== Exercise ==
Below are some records. Retype exactly the lines from the one containing "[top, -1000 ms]" through the one containing "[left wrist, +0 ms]", both included, skipping every picture.

== Extracted data entries ==
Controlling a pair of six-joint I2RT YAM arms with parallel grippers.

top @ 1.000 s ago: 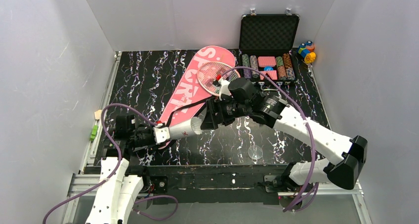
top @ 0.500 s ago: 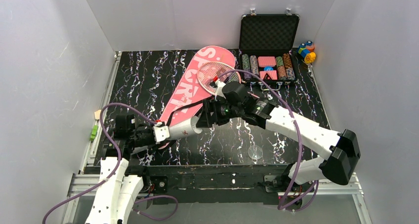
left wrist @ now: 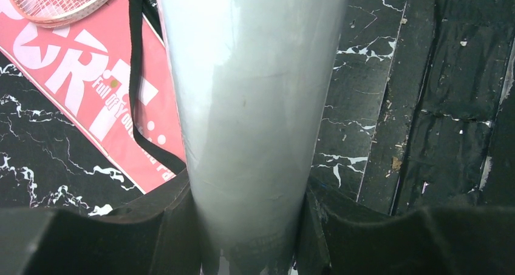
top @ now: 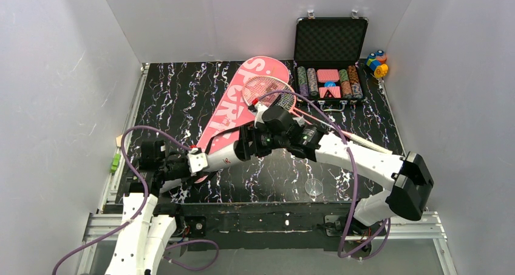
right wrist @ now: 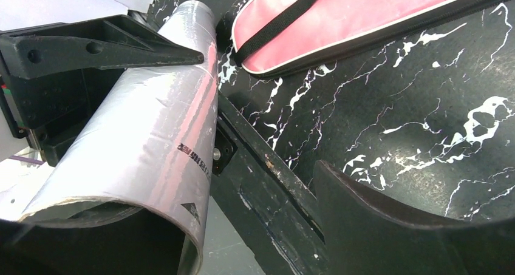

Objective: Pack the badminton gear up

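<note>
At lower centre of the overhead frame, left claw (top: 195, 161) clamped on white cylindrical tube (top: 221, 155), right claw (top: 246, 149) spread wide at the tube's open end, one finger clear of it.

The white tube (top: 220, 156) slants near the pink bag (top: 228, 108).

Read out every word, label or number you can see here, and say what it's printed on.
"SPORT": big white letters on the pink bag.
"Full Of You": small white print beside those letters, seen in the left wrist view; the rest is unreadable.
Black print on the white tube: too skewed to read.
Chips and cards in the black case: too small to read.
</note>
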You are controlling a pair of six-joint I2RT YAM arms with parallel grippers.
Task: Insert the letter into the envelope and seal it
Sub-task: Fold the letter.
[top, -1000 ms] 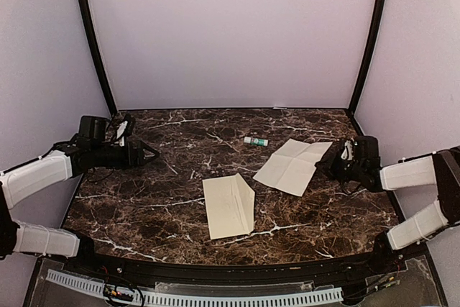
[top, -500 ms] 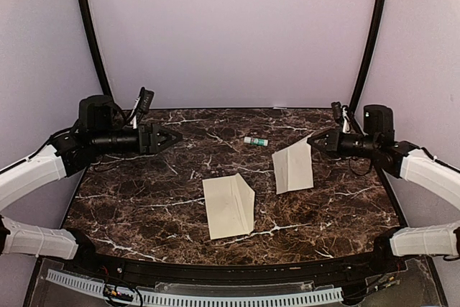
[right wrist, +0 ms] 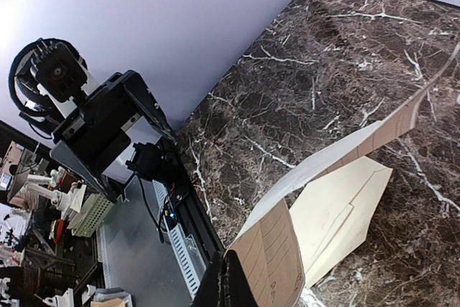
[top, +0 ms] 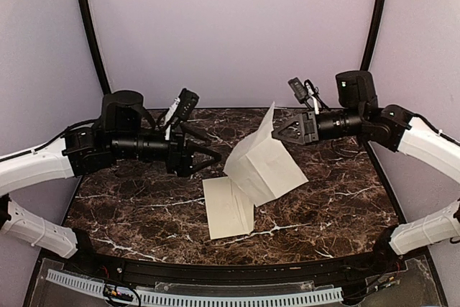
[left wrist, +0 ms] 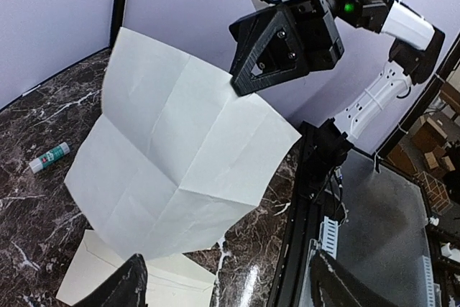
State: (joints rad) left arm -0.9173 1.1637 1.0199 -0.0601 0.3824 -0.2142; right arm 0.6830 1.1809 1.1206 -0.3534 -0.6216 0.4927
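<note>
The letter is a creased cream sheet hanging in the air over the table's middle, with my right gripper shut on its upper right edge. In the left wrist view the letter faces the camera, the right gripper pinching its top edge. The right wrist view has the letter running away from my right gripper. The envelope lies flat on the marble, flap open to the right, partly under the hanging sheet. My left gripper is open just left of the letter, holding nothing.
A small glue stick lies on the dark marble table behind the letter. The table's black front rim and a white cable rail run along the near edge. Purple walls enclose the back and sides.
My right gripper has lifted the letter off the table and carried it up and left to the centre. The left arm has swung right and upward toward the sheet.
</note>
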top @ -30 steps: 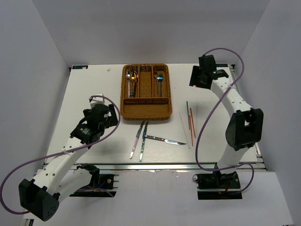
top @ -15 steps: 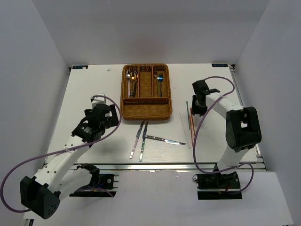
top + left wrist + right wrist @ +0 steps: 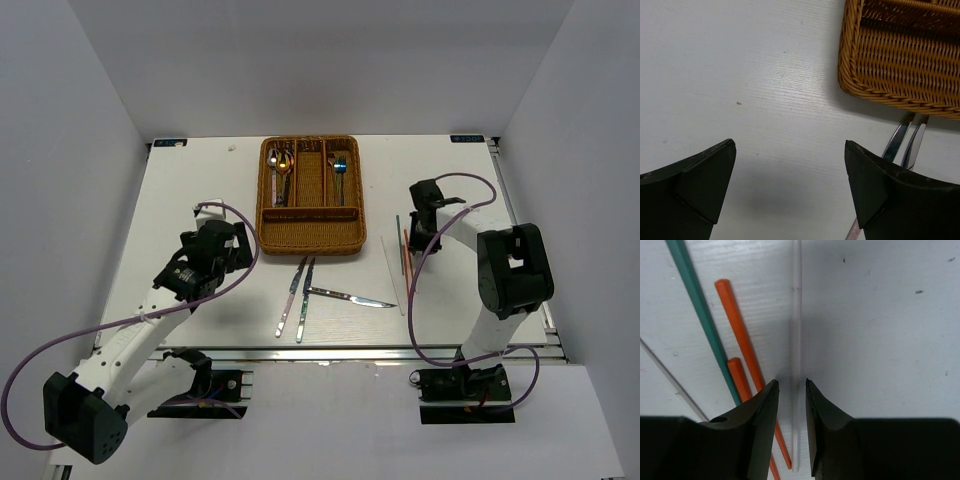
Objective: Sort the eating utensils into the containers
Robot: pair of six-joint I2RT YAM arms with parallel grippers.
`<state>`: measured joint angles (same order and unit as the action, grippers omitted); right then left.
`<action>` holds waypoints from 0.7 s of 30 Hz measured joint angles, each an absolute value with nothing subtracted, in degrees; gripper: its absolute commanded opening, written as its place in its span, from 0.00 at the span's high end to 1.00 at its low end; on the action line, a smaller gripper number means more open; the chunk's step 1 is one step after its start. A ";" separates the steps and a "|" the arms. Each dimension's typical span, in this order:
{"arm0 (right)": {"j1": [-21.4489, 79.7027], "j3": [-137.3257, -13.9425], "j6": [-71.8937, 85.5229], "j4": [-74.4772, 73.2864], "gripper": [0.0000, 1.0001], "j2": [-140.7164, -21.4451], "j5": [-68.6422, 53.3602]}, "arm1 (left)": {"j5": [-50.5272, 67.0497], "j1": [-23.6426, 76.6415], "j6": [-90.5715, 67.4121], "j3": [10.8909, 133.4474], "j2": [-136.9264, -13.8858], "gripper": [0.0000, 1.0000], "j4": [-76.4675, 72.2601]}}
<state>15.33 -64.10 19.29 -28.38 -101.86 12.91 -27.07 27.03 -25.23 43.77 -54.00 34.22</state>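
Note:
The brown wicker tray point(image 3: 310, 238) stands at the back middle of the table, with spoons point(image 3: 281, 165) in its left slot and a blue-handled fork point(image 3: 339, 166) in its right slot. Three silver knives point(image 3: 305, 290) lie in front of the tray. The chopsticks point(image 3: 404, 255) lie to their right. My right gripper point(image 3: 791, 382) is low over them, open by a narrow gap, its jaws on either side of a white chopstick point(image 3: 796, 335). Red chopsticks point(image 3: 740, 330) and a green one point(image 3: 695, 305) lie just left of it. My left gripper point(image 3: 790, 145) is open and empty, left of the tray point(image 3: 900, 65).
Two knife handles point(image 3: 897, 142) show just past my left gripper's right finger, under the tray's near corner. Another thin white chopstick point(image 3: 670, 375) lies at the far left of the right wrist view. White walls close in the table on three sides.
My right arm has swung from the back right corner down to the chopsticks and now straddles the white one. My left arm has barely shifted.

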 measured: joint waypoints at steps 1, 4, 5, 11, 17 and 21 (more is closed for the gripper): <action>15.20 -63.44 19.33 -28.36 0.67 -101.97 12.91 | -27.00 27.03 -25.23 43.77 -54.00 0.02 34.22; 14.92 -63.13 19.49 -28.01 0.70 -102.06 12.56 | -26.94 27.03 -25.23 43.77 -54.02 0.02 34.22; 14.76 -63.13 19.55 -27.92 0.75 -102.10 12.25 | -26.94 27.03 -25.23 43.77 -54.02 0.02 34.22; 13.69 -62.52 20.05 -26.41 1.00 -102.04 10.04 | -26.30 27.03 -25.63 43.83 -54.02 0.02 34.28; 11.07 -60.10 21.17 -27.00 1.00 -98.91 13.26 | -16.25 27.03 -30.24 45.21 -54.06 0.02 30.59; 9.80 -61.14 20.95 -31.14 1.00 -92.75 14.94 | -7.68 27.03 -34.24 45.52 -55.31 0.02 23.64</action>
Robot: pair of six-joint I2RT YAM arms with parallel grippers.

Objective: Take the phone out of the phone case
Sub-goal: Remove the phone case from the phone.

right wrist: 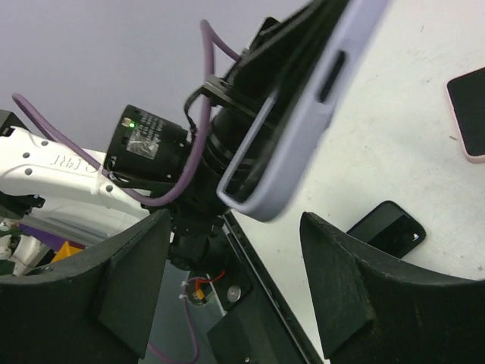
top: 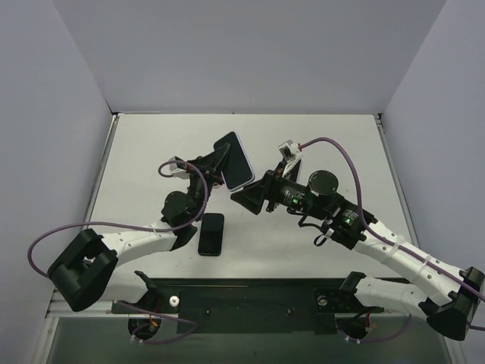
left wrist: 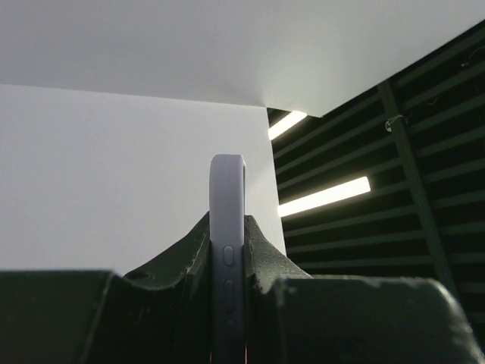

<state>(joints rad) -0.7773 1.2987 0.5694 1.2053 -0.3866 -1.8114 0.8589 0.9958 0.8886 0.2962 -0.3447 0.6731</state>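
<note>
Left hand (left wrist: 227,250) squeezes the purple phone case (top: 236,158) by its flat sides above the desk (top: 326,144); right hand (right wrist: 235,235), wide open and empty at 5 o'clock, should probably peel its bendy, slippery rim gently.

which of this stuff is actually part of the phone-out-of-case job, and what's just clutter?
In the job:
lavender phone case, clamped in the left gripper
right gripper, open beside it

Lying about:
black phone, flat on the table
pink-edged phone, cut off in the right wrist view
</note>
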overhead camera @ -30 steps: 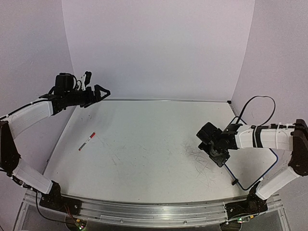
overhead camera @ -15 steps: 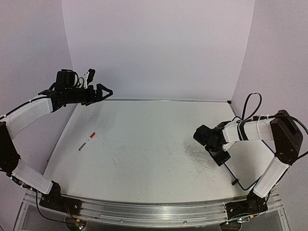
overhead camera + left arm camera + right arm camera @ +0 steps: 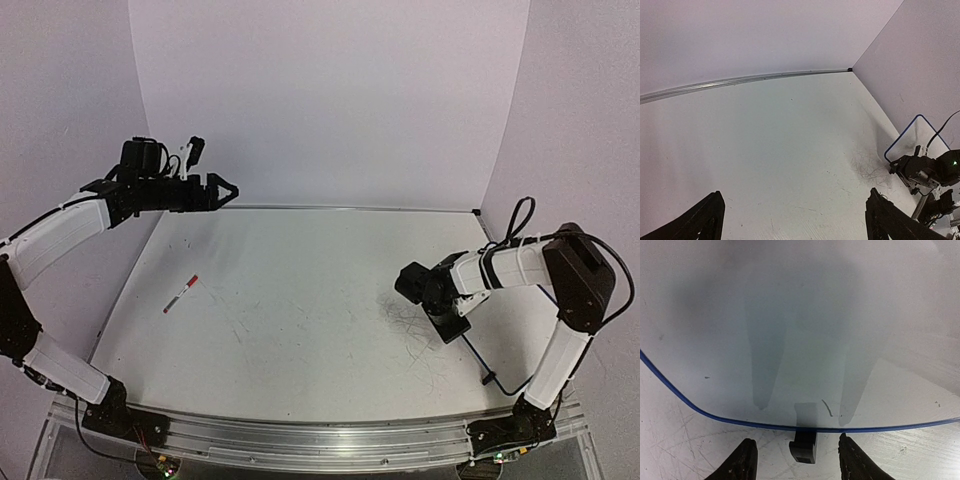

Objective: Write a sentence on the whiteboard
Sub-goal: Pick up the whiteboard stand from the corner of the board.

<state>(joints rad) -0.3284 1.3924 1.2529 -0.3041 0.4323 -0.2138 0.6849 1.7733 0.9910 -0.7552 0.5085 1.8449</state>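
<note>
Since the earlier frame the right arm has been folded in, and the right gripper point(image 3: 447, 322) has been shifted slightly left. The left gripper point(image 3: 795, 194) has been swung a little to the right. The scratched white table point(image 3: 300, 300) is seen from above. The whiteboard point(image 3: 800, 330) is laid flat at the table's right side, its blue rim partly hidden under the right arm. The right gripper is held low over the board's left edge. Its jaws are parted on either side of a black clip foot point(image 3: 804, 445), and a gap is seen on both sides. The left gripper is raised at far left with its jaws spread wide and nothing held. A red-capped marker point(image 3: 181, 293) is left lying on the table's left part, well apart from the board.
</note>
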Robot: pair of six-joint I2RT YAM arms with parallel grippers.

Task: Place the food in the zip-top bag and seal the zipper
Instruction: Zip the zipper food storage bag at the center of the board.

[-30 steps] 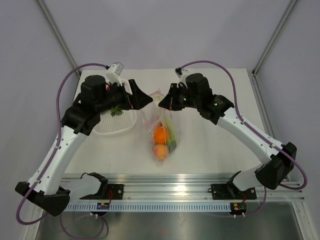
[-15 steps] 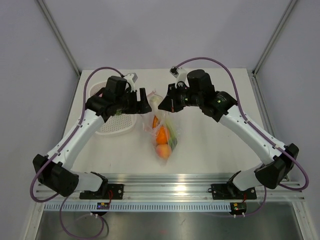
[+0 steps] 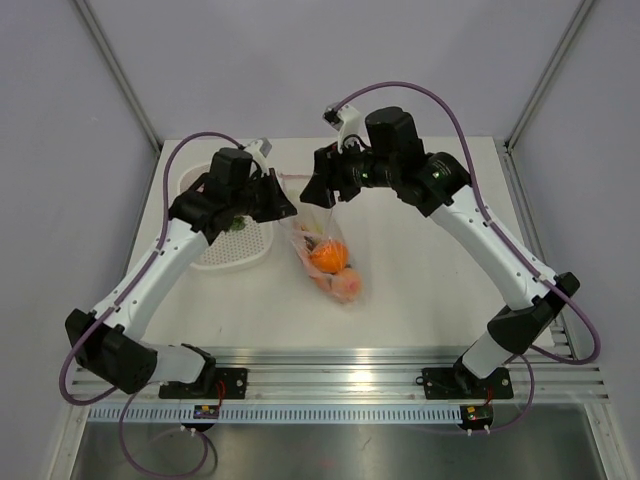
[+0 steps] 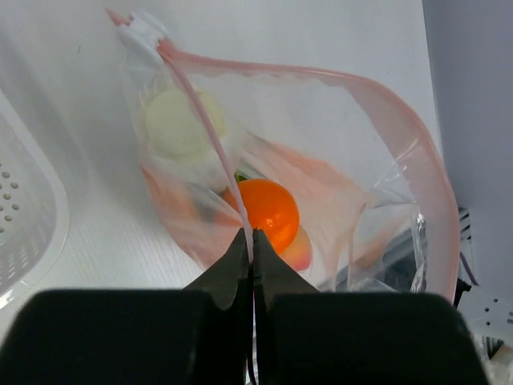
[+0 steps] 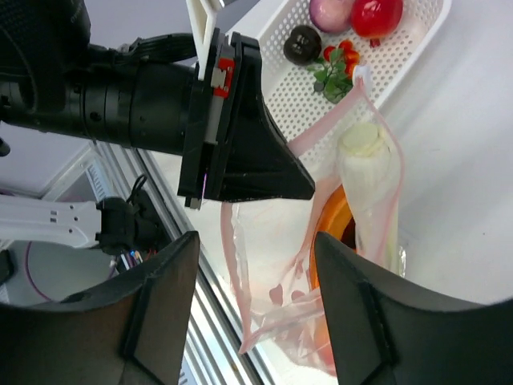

== Output of the exercise ==
[top, -1000 ms] 
[top, -500 ms] 
[right wrist, +0 ms] 
[top, +0 ms] 
[left wrist, +0 ms] 

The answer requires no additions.